= Diogenes (British magazine) =

Satirical magazine

Diogenes, a Light upon many Subjects was a British weekly magazine of humour and satire established in 1853 with Robert Kemp Philp as the proprietor. Issue Number 1 appeared on 1 January 1853. The last issue, Number 137, appeared on 11 August 1855.

== History ==
In January 1853, Diogenes was founded as a direct rival and competitor to the weekly magazine Punch, which was founded in 1841. The first issue was sold on Saturday, 1 January 1853. The price of the newspaper was originally tuppence but was eventually raised to three pence.

Philp was the proprietor of Diogenes and supervisory editor of Watts Phillips, who functioned as sub-editor and provided cartoons under the name The Ragged Philosopher. Literary contributors included Robert Brough, William Brough, Angus Reach, Augustus Mayhew, and George Augustus Henry Sala.

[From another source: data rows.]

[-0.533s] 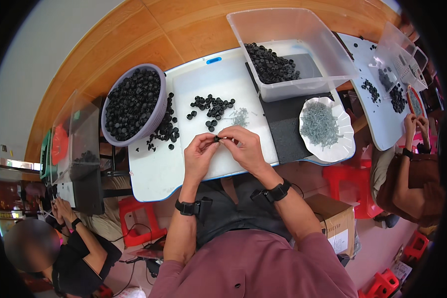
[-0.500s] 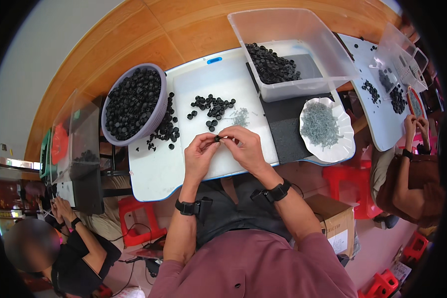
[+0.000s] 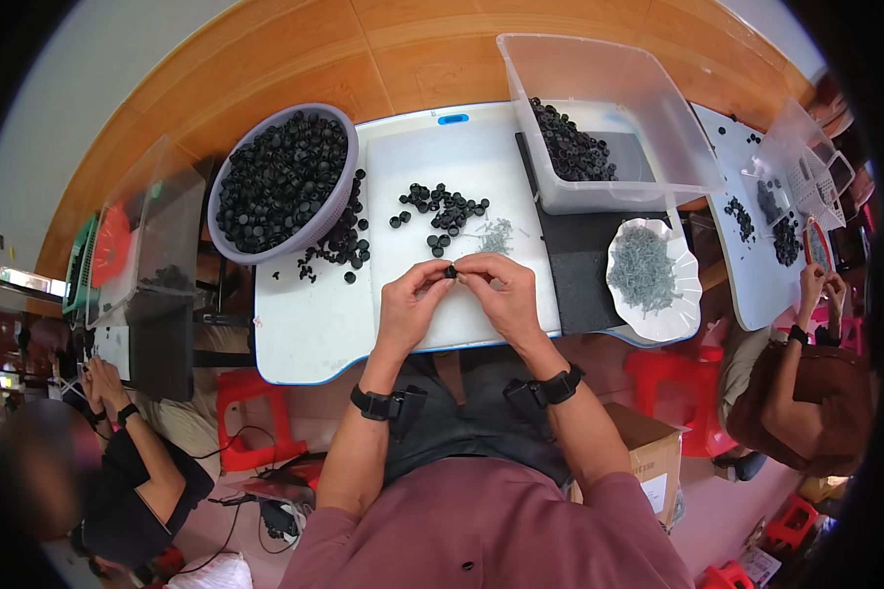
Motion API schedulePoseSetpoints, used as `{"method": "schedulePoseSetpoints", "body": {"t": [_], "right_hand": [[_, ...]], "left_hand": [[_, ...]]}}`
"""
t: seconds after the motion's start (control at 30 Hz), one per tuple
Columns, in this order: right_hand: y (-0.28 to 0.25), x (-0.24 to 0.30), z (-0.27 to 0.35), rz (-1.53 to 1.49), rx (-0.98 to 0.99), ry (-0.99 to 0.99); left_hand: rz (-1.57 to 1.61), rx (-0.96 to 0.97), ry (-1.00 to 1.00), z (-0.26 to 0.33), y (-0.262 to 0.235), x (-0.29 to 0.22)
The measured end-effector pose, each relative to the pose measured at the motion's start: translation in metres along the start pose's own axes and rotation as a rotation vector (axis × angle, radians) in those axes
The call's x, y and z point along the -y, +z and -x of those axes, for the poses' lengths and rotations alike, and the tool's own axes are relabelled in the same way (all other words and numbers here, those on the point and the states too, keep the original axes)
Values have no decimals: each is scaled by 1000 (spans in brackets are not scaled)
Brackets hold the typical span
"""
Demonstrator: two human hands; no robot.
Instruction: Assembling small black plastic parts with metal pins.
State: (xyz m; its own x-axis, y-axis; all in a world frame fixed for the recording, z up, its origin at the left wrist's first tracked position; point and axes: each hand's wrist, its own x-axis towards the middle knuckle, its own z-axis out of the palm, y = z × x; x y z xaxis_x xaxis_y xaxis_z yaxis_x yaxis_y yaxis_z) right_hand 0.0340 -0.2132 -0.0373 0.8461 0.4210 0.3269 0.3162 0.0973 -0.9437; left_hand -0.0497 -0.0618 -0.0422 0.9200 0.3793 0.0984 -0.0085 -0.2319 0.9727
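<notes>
In the head view, the fingertips cover much of the small black cap (image 3: 451, 272), so its underside and any fitting inside it cannot be made out. What shows is dark and rounded, with little surface detail at this size. It sits above the near edge of the white table (image 3: 300, 339), about midway along, pinched between the fingers of the left hand (image 3: 410, 299) and the right hand (image 3: 501, 297), both nearly closed around it. Just beyond lie a loose cluster of black caps (image 3: 445, 208) and a small heap of thin grey screws (image 3: 496, 236), too fine to tell apart. At the table's left edge, a purple basket (image 3: 336, 218) is heaped with black caps that hide its bottom. Toward the right edge, a clear bin (image 3: 638, 199) holds more caps, and nearer the front right corner a white fluted dish (image 3: 686, 293) carries grey screws.
</notes>
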Motion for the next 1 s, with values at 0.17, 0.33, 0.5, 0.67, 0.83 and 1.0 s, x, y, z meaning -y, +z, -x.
{"method": "schedulePoseSetpoints", "body": {"t": [0.17,0.33,0.5,0.67,0.83,1.0], "right_hand": [[0,5,-2,46,6,-19],[0,8,-1,78,19,4],[2,9,0,103,18,-7],[3,6,0,130,-11,-26],[5,8,-1,166,-14,-53],[6,7,-2,179,-6,-72]], "left_hand": [[-40,-17,15,-1,0,0],[-46,-20,-4,-1,0,-2],[-33,-46,23,1,1,-3],[-69,-74,106,0,3,1],[-112,-106,149,1,5,0],[-120,-112,169,1,5,0]]}}
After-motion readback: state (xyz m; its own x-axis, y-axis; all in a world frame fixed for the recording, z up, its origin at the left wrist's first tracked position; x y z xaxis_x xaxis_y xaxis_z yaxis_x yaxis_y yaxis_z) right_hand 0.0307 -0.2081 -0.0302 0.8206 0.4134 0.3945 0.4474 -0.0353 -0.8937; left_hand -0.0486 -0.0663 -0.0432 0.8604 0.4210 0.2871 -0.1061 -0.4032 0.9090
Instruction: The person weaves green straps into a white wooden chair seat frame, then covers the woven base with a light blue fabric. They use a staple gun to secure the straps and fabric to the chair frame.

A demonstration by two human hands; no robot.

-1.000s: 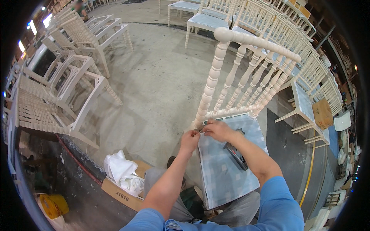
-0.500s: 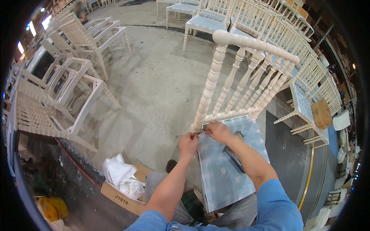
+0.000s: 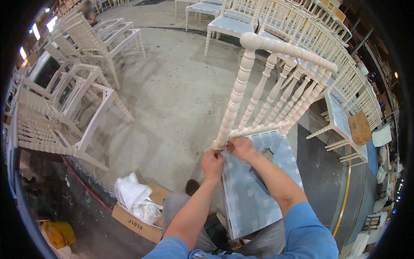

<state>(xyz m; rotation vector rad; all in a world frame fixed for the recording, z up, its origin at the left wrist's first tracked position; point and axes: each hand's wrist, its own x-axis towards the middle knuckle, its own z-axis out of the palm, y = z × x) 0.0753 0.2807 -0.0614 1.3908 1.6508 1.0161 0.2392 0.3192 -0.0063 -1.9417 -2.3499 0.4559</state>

Besides Watts Phillips, in the first year the three main illustrators were William McConnell (1833–1867), Charles H. Bennett (1828–1867), and William Newman (1817–1870). Newman, a Roman Catholic, had resigned from Punch in April 1850 on account of its anti-Catholic editorial position. Starting in 1854, Alfred Thompson contributed numerous illustrations.